At the school, she is known as the “Recycling Queen,” Brauer said, so she had the idea to recycle a pair of shoes into an art project for her children. She only wears the pair of walking art on Fridays making it easier for her students to remember the day.
It has been ideas like the shoe project that have contributed to Brauer being named an exceptional child educator. She is serving as a content adviser for The Evaluation Systems group of Pearson, which develops teacher licensing assessments that are used throughout the United States. She is also very active in several professional organizations.
“The programs I provide for my students and my work with the Council for Exceptional Children is probably where the nomination (to the group) came from,” she said.
She is the vice president for the Kentucky Council for Exceptional Children, one of the largest chapters of the national organization, Brauer said.

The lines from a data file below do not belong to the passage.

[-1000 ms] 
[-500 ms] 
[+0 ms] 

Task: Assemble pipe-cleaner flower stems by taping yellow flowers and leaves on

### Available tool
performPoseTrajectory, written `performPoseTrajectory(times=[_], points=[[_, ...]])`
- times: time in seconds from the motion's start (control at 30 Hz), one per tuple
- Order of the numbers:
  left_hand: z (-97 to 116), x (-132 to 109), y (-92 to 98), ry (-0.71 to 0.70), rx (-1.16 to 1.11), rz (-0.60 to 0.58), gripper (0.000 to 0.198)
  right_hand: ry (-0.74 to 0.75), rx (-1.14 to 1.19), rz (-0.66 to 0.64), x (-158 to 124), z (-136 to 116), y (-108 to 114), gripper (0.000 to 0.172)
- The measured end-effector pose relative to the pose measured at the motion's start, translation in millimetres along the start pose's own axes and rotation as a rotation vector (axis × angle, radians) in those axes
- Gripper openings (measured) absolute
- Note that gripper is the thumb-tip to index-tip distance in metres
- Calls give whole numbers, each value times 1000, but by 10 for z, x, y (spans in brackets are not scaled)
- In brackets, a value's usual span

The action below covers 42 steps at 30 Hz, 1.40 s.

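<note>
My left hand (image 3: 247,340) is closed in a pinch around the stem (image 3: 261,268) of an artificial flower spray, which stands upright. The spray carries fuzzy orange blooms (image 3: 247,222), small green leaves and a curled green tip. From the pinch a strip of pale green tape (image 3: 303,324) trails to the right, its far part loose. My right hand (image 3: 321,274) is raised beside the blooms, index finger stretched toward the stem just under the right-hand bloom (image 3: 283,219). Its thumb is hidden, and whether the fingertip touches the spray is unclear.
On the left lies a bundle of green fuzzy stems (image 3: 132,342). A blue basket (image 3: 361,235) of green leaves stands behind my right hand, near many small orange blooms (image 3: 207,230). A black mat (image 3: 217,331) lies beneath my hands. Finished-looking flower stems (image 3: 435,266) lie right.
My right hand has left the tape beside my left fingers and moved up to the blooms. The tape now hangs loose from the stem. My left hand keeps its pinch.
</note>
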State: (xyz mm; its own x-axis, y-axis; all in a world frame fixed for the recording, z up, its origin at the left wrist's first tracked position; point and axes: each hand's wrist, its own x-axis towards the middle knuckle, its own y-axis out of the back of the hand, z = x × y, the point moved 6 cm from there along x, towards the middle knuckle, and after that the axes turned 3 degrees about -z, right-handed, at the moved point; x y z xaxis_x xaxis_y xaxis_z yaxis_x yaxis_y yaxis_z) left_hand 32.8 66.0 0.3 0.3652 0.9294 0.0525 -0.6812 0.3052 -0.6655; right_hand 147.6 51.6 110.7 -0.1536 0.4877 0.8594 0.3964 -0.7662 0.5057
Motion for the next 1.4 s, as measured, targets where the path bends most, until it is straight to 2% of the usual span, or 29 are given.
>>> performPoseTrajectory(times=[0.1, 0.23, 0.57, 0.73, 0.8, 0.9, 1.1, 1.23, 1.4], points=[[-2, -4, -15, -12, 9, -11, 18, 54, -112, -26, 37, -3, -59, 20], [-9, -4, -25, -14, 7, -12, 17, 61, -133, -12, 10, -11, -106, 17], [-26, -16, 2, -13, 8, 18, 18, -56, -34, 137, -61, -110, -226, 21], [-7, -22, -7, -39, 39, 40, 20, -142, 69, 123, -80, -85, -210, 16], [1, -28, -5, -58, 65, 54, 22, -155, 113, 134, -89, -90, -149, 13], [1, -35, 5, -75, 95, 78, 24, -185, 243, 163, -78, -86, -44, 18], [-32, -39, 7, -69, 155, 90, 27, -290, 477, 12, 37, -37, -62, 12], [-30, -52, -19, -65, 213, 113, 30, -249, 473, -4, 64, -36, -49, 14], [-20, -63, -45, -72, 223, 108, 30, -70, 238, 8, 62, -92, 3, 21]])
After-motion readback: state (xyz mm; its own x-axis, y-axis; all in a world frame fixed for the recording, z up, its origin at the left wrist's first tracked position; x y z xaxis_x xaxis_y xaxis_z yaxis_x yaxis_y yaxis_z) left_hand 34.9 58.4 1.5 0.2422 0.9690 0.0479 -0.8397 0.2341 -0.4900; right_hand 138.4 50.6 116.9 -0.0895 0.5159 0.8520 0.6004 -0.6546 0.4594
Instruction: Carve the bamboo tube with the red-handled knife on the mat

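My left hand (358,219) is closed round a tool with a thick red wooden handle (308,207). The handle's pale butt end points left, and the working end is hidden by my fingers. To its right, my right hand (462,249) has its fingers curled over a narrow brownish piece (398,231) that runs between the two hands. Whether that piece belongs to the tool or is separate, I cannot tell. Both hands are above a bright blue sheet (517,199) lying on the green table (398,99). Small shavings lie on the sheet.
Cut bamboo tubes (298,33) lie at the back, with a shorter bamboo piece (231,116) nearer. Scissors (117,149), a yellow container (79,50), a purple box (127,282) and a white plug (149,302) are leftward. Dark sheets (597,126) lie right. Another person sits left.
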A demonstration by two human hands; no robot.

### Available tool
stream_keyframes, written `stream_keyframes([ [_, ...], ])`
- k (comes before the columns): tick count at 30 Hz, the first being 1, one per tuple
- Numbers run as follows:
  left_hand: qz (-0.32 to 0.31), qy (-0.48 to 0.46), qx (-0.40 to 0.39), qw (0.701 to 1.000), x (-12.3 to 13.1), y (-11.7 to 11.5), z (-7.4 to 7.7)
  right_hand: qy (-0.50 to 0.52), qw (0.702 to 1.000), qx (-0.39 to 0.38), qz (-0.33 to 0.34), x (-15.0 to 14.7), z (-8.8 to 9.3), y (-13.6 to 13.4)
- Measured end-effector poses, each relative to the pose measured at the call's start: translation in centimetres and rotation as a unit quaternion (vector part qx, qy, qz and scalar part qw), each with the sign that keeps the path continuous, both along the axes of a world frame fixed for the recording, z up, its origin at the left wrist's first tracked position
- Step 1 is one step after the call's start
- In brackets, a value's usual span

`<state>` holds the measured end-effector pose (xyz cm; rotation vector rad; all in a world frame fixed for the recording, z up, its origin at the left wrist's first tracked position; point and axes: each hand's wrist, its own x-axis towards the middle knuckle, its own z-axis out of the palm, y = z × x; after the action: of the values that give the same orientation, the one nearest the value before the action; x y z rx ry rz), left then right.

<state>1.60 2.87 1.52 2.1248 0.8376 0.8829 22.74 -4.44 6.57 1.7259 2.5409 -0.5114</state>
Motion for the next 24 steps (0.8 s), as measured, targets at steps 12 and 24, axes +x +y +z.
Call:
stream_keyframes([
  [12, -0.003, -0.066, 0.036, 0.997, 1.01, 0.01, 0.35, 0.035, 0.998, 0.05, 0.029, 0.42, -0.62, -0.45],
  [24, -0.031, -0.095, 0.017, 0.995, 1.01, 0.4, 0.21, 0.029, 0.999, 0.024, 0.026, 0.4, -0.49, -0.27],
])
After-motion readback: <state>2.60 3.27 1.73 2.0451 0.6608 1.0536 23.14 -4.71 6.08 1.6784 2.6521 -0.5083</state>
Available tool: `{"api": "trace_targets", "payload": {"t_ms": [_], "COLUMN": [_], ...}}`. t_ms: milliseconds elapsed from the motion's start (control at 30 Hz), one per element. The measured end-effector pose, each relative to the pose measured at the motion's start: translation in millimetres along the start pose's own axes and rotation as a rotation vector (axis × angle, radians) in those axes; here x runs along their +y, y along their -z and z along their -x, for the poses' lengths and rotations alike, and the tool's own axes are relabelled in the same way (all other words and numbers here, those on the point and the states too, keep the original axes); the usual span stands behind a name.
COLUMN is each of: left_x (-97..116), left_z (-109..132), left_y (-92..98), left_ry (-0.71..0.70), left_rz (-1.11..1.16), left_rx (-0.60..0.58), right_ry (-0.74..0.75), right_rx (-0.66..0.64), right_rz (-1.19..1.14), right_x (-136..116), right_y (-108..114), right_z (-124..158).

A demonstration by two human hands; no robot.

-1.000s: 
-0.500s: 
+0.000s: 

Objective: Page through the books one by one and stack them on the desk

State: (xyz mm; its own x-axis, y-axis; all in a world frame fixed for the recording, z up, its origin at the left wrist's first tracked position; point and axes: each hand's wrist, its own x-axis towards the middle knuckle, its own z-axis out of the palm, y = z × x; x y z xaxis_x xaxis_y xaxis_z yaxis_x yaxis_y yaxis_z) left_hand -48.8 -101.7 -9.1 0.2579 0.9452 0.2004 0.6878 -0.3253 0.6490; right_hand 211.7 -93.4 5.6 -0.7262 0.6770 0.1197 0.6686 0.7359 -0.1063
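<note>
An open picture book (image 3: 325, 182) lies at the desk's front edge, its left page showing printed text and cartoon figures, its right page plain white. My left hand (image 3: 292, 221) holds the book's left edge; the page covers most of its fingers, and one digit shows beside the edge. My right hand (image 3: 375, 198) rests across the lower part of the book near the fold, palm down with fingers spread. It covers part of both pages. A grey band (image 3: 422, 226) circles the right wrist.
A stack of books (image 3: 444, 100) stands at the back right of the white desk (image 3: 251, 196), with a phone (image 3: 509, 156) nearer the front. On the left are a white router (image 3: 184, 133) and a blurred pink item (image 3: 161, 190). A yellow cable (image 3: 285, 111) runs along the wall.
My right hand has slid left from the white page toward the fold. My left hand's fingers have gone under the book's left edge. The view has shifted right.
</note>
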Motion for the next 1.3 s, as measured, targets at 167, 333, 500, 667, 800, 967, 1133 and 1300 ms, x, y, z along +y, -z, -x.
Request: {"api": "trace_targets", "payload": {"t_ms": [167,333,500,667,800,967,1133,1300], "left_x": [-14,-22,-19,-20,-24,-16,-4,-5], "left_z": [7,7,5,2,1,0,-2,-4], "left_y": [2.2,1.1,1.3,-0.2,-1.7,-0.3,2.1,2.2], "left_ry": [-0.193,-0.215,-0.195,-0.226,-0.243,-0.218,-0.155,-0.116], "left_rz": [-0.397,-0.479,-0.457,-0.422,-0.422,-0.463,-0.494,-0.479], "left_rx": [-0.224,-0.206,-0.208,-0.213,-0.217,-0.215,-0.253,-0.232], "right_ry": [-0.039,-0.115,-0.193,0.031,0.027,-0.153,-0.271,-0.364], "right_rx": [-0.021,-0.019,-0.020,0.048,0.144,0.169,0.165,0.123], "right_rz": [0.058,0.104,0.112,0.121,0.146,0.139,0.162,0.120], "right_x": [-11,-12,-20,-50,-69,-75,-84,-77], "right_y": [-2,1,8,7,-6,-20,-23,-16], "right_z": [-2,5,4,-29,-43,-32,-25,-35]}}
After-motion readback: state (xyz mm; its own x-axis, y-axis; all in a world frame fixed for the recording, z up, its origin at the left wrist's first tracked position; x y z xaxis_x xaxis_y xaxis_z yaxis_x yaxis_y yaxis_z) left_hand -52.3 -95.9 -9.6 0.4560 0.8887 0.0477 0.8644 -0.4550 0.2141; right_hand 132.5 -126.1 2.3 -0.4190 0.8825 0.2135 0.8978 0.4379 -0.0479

The state council played host to the annual convention in Louisville two years ago and she got to meet other educators from all over the world.
“The very first person I met was from Egypt while I was doing registration,” she said. “That was exciting.”
Brauer said she appreciates the chances she has to make connections at these meetings.
“A lot of times teachers who teach moderately to severely disabled kids are kind of isolated. This gives me an opportunity to really network with people from all over the place and bounce ideas off and share some of the same difficulties or challenges and celebrate some of the same successes with the kids,” she said.
One such collaboration led to Brauer becoming aware of a newly developed reading program by special education teachers that she uses in her classroom.
“I’ve got three or four kids who are reading now that weren’t before,” she said.
Brauer attended her first assessment meeting in St. Louis at the end of 2008. She worked with 22 other special education professionals from all over the country. Their ongoing mission is to help develop national-level assessments for beginning special education teachers, she said.
“We discussed current special education topics facing professionals in our field. The role of special educators is changing and it is important beginning special education teachers have a very high level of educational competence to ensure success for their students and themselves,” Brauer said.
The group will meet four to six times to work on future assessment projects over an undetermined period of time, she said.
“I want you to know that special educators are very passionate and are quite used to fighting for their students and student issues,” Brauer said. “… Being in a room with 22 passionate people made for some heated yet friendly discussions. The document we developed was very deeply considered and represents a best effort from all.”
She will continue to be involved with professional organizations, sharing what she has learned and the knowledge she has gained, she said, but her first priority will always be the students in the classroom.
“I just want to teach,” she said. “I really have no aspirations to be in administration. I want to be with the kids in the trenches. I think that’s where you make such a change and such an impact, especially at this middle school where they’re so involved.”
The school district has been very supportive with materials and professional development and she really appreciates that, Brauer said. All the support she has received has been a factor in what she has accomplished with her exceptional children. Spending the time and resources working with the students really makes a difference.
“You can change a life,” Brauer said.